It also includes USB-connected JTAG emulation, which eliminates the need for external hardware, and a quick start graphical user interface. All hardware and software is fully documented, and provided as "open source" for design use. The evaluation board complements the TMSHV1PHINVKIT from TI; together, they provide a complete DC-to-AC solar-powered inverter system.
An intermediate-size MPPT approach uses a device such the PIC16F1503 microcontroller from Microchip Technology. This IC is one of a series of enhanced core devices which includes peripherals such as an NCO (numerically controlled oscillator), CWG (complementary wave generator) or CLC (configurable logic cell). Microchip provides details including MPPT flow charts and associated code modules in their application notes; both can be used with the PIC device while the flow charts alone can be used as a guide for any processor programming effort.

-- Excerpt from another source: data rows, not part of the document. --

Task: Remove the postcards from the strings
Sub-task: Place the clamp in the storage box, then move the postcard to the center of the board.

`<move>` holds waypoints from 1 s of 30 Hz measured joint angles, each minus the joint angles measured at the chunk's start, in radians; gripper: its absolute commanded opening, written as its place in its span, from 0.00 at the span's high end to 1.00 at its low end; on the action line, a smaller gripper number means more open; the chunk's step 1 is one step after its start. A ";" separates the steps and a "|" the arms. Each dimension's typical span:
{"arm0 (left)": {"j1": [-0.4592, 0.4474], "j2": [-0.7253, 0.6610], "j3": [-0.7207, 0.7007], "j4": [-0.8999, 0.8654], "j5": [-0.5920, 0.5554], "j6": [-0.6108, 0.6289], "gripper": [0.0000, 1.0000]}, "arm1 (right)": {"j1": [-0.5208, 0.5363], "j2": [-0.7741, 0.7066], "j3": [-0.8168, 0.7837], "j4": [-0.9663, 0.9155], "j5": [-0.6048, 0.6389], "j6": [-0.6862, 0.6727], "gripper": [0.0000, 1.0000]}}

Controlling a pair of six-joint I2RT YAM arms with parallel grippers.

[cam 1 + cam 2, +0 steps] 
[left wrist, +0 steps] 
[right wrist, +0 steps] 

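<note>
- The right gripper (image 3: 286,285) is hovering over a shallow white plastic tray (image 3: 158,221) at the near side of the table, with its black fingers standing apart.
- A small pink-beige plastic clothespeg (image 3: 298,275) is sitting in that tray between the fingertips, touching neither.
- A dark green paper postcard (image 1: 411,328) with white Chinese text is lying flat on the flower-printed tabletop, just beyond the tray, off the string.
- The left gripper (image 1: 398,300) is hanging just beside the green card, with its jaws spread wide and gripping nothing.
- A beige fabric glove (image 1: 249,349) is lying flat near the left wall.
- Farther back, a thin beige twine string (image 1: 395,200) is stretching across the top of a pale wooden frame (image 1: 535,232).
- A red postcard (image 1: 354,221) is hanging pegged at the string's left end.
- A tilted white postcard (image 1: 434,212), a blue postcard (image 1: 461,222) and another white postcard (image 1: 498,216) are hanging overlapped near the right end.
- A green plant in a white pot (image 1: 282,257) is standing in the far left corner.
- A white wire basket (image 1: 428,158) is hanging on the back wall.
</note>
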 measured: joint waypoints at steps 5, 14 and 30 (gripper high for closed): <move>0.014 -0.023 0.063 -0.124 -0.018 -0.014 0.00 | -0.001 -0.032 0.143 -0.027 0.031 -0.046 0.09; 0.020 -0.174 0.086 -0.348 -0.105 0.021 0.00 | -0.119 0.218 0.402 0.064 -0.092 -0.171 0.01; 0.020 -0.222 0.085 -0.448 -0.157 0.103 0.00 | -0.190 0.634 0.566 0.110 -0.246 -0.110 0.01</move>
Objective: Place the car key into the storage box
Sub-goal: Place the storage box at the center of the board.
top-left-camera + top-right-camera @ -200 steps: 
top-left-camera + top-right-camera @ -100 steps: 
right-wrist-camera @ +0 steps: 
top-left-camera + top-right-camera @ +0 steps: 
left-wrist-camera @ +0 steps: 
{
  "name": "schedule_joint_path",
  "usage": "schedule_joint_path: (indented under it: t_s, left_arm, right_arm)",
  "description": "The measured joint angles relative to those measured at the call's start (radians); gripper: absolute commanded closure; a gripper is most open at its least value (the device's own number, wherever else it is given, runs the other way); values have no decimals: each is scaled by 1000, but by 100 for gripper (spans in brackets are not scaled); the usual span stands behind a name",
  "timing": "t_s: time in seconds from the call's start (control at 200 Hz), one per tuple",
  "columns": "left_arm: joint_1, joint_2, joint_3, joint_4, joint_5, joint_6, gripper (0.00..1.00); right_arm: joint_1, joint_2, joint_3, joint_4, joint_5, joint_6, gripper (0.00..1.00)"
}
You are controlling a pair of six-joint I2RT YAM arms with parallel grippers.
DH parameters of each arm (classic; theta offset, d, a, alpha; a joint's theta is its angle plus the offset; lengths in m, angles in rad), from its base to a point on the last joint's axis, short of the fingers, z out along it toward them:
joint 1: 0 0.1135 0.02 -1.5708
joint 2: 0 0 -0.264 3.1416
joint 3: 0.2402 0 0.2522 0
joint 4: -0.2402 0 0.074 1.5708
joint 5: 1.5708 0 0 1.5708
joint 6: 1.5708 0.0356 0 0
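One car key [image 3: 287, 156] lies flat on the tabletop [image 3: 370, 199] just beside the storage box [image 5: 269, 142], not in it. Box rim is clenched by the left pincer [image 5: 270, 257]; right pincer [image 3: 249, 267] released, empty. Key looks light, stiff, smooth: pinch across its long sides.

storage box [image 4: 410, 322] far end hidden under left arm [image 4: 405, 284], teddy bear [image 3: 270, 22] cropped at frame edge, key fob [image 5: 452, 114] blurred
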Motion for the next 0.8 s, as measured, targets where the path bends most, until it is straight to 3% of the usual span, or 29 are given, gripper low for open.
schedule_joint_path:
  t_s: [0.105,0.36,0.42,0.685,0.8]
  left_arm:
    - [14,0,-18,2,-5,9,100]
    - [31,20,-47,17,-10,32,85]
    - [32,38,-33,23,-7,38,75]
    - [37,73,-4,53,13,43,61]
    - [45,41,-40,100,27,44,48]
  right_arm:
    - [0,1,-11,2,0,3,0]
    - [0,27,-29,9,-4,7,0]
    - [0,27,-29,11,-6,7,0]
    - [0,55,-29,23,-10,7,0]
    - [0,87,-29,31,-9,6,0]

The attraction of solar power as an apparently free and never-depleted source for circuits ranging from small IoT class to large backup and even primary power is strong, with good reason. However, the power available to be extracted is fairly small, at best, so any design must focus on efficiency at the front end, such as MPPT issues, to make such an approach both economically sensible and technically feasible. Whether designers choose dedicated front-end ICs or fully programmable, processor-based designs depends on the solar array size, physical layout, desired modularity, and cost, of course.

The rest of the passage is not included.